Image of Croatian national Josip Strok

Racist Murder — Fight The Establishment, Not Each Other

Kevin Creagh

10 April 2024

On the 30th of March, Easter Saturday, two Croatian men were on the recieving end of racist abuse from a gang in Clondalkin village. The men, Josip Strok and David Družinec, then got on the 13 bus towards Bawnogue where they were followed in a car by the gang. When the 2 men arrived at their stop, they were immediately assaulted by the gang. David Družinec was knocked unconscious in the attack and Josip Strok was beaten so severely that he died in Tallaght hospital 5 days later.

Josip Strok was murdered, and David Družinec was severely injured, because the two men were speaking Croatian to each other. This is a vile racist attack and the usual suspects, who’ve spent the last few years whipping up hate, division and racism, have blood on their hands.

The author of this article is from Clondalkin. This murder has both angered and upset me. It would be normal to say that the violent racist gang doesn’t represent the good, welcoming people of Clondalkin (they don’t, of course), but this would overlook the very real fact that the whole political spectrum has shifted to the right.

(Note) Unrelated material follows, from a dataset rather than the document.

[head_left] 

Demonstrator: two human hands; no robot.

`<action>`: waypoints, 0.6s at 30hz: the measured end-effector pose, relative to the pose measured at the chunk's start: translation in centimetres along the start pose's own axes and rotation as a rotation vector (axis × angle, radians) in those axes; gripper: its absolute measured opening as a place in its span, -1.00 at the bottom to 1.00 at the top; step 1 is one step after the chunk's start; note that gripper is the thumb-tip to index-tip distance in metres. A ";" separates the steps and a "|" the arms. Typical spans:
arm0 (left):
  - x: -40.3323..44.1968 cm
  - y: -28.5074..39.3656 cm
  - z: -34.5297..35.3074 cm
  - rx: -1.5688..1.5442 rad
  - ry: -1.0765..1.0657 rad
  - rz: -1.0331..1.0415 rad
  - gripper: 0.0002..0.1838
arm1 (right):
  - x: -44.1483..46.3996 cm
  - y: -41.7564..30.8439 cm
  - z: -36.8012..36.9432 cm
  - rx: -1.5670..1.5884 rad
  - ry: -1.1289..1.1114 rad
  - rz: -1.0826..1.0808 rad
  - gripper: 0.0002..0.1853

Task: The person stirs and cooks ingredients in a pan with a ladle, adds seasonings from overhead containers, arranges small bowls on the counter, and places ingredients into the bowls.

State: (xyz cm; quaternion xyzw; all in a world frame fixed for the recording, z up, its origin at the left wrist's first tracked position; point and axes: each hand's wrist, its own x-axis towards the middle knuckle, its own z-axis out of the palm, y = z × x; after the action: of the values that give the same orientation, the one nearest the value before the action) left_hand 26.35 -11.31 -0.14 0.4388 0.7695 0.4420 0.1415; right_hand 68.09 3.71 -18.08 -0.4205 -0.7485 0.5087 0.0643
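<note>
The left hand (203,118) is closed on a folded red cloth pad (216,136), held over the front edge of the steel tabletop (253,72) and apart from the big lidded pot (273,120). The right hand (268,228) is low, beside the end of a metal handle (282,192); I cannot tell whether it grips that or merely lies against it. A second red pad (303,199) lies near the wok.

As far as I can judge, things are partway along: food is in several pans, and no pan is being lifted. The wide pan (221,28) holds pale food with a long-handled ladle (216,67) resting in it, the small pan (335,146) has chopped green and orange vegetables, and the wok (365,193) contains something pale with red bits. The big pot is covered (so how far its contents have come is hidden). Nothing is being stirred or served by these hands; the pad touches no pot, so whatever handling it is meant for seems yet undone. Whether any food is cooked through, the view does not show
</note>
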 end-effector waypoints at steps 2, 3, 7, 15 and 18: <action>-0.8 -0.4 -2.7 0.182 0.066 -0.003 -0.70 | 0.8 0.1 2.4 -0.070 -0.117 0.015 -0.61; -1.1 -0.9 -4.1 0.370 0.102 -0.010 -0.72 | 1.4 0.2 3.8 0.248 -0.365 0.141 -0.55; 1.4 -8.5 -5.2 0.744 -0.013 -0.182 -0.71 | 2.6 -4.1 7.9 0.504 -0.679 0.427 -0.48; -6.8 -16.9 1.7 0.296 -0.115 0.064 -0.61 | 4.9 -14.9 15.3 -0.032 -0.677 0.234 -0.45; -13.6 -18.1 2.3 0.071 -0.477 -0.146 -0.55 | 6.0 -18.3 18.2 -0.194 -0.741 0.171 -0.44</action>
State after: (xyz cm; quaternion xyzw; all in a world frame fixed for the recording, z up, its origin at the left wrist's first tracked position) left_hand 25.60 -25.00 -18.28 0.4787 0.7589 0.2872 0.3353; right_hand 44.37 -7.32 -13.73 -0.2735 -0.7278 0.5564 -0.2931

This is known as the Overton Window, which is defined as “the range of policies politically acceptable to the mainstream population at a given time.” In simpler terms, in Ireland it’s seen as politically acceptable and quite popular to lean in to racist, anti-immigration rhetoric at the present moment, whereas 10 years ago such inflammatory language would have been considered unacceptable in mainstream politics.

So we are here: a society that seemingly doesn’t bat an eyelid when buildings planned to be used for emergency accommodation are firebombed with alarming regularity. The main opposition and supposed “centre-left” party, Sinn Féin, have even begun parroting racist talking points about immigration and refugees. This is just a political game for them, it’s about being electable and chasing what’s considered popular. They’re no better than the other mainstream parties in Fianna Fáil and Fine Gael. This is why socialist principles are crucial to fighting racism.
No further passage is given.